Don’t be fooled. The real target of these entrepreneurs’ efforts isn’t the small customer base of individuals rich enough to afford five- or six-figure thrill-ride tickets. It’s the billions of dollars to be spent by the U.S. and other governments on satellite and crewed exploration missions.
For the moment, popular attention appears to be focused on the billionaires’ launches; Bezos is scheduled to take a suborbital flight via the New Shepard launch vehicle of his Blue Origin space flight company on Tuesday. (The craft is named for Alan Shepard, the first U.S. astronaut in space.)
The holy grail of these endeavors is NASA’s plan to return crewed spacecraft to the moon, on which no human has set foot for 49 years, or since the last Apollo mission.
Dubbed Artemis after the twin sister of Apollo in Greek mythology, the program is aimed at reaching the moon before this decade is out and keeping a team on the surface for a sustained period.
For the private companies tapped to participate, the harvest could be impressive: In April, NASA’s inspector general estimated that the space agency could spend as much as $86 billion on Artemis by the end of fiscal 2025, assuming that Congress appropriates the money. Tens of billions of dollars more would flow as the program moves toward its goal in subsequent years.

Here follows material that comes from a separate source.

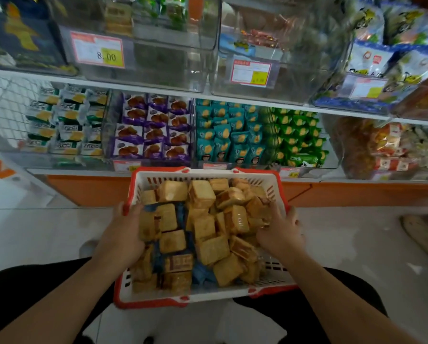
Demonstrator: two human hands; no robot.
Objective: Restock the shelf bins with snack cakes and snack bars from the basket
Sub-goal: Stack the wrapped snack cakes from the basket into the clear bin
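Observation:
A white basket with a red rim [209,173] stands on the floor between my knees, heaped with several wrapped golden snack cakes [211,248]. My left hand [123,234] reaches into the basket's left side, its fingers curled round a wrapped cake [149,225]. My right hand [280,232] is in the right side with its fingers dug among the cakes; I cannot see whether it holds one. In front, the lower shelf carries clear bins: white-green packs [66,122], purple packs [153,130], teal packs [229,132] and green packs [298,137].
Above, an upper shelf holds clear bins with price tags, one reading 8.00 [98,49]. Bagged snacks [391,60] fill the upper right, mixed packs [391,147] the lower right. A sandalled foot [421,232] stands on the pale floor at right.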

By contrast, experts believe that the market for individual space tourism is limited. “I’m skeptical that this is a big business opportunity,” John Logsdon, a professor emeritus at George Washington University and founder and long-term director of its Space Policy Institute, told me. “It’s pretty much a niche market for wealthy individuals and adventure-seekers.”

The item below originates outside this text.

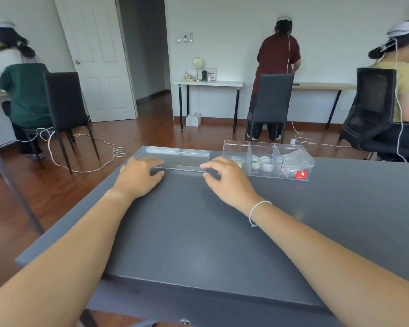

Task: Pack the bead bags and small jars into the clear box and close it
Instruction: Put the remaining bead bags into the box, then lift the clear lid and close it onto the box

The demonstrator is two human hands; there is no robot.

It’s also relatively undemanding in technical terms. Branson’s suborbital flight, which lasted about 15 minutes and afforded its four-person crew and two pilots about three minutes of weightlessness, required the craft to reach a speed of about Mach 3, or three times the speed of sound; an orbital flight would have required a speed of about Mach 17, Logsdon says.
And for all that Branson marked his flight’s apogee with an exhortation to “the next generation of dreamers: if we can do this, just imagine what you can do,” the first American suborbital flight, lasting about as long as Branson’s, was achieved by the baby boom generation. That flight, carrying Shepard, took place in 1961, or 60 years ago.
Virgin Galactic is competing with Amazon founder Jeff Bezos’ Blue Origin and Elon Musk’s SpaceX for a foothold in the space tourism market, for whatever that’s worth. Blue Origin and SpaceX are also in an intense battle with each other and United Launch Alliance, a joint venture of Boeing and Lockheed Martin, for government space flight contracts. (Blue Origin is also producing rocket engines for ULA.)
Artemis isn’t the only government program issuing contracts to private space flight companies; there’s also competition for satellite launches and for carrying crew and payloads to the International Space Station. But the moon program is NASA’s most ambitious and the one most likely to attract public attention to the contractors.
As a result, Artemis is also the program most racked by intercorporate hostility and intrigue.
Most of the conflict has involved SpaceX and Blue Origin. Virgin Galactic hasn’t been a bidder on the moon project, though it was awarded part of a $45 million NASA contract to carry test payloads on its commercial flights.
A sister company in Branson’s corporate empire, Virgin Orbit, completed its first commercial mission June 30. In that flight a Virgin Orbit craft placed seven satellites in low Earth orbit for three customers, including the U.S. Defense Department, which awarded the company a $35 million contract in 2017.
The rivalry for government contracts among the other companies isn’t hard to fathom. “The contracts are absolutely crucial because developing space flight isn’t cheap,” says Michael Listner of the consulting firm Space Law & Policy Solutions. “Otherwise they’d have to raise that money on their own, and that’s probably not going to happen. So they need these government contracts to actually survive.”
One problem all the moonshot rivals face is that Artemis is, at this moment, rather half-baked. Originally conceived in 2017 with the goal of placing a crew on the moon by 2028, its deadline was moved up to 2024 by the Trump White House only two years after the program was established. That’s a timeline that most experts say is unattainable.